Because of his position, Sixto had the finest facón (knife) and mate gourd. from which he sipped his mate. He owned a pair of boots whose canes were pleated to imitate the bellows of the bandoneón. One day he asked permission to speak to my Uncle Tony. The workers wanted more money and would not work from sunup to sundown until their demand was met. Sixto wanted my uncle to intercede. Tia Raquel was adamant about not caving in. Uncle Tony brought all the workers together. He played some Andean music with his recorder and sang songs in Tagalog. Both my mother and he had been born in Manila. Then, treating them like children, he told them the story of the goose that lay the golden egg in his finest Guaraní . Fascinated, they listened to every word. They dispersed and went back to work.

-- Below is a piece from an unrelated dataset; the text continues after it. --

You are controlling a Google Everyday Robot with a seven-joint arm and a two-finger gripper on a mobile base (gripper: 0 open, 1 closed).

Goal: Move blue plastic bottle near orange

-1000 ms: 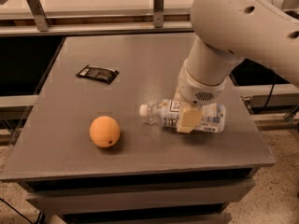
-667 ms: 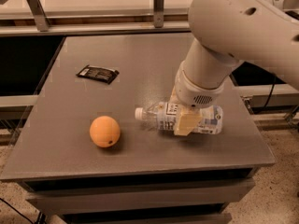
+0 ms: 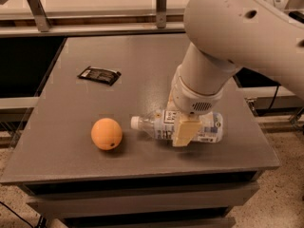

That evening a few cows were slaughtered and an asado was given them by Raquel. Later in the night the workers danced to the Chamamé a Correntino dance. The singing got louder as the effects of the aguardiente took its toll. The next morning Sixto did not ride into the Rio Corrientes. He had been banished for knifing a fellow worker in a fight. The fellow had borrowed his mate without asking. The banishment meant that although Sixto would probably give the authorities a slip he would have to be on the run as a matrero or outlaw.
I never did return to lie with an India having to become a man in the more conventional way. But all it takes is an intense summer heat to fondly remember watermelons, Wenceslao and the Southern Cross.
Baroque Violinists, Thunderbirds & A FollySaturday, July 22, 2006
About 20 years ago, for a short while, I considered becoming a movie stills photographer. The stills photographer shoots pictures during the production of a movie. Towards this end I plunked down around $1600 for a used Nikon 200mm F-2 lens. It is a very big lens designed to be used wide open.
I never became a stills photographer nor did I ever shoot fashion on Robson Street. For fashion, this lens, with its very narrow depth of field, would be useful.
But I have used this lens to photograph the Pacific Baroque Orchestra in rehearsal (here, Marc Destrube) and once to get this lineup of the the US Airforce Thunderbirds. Perhaps I should sell the lens. But I prefer to keep it as a folly. And I never know when I might just have to photograph another rehearsal or perhaps even the US Navy Blue Angels.
Carole James & Hilary StewartFriday, July 21, 2006
The folks at Skunkworks have done a grand job of designing my web page. Besides being good graphic designers they are also lawyers. Lawyers have (when they have one) an odd sense of humour. So when they were building my web page they placed Carole James and her husband Al Gerow on the same page as Cicciolina.
Now Communications, the agency that hired me to photograph Carole James, the head of the New Democratic Party in British Columbia, might have objected to the pairing even if the principal at Skunkworks, Doug Jasinski, pointed out that both were politicians, both were women and both were lef-wing. I was not convinced so I insisted on a change. And so they posted the picture of my then two-year-old daughter Hilary Stewart (the mother of Rebecca and Lauren who are often seen here). Hilary is now 34.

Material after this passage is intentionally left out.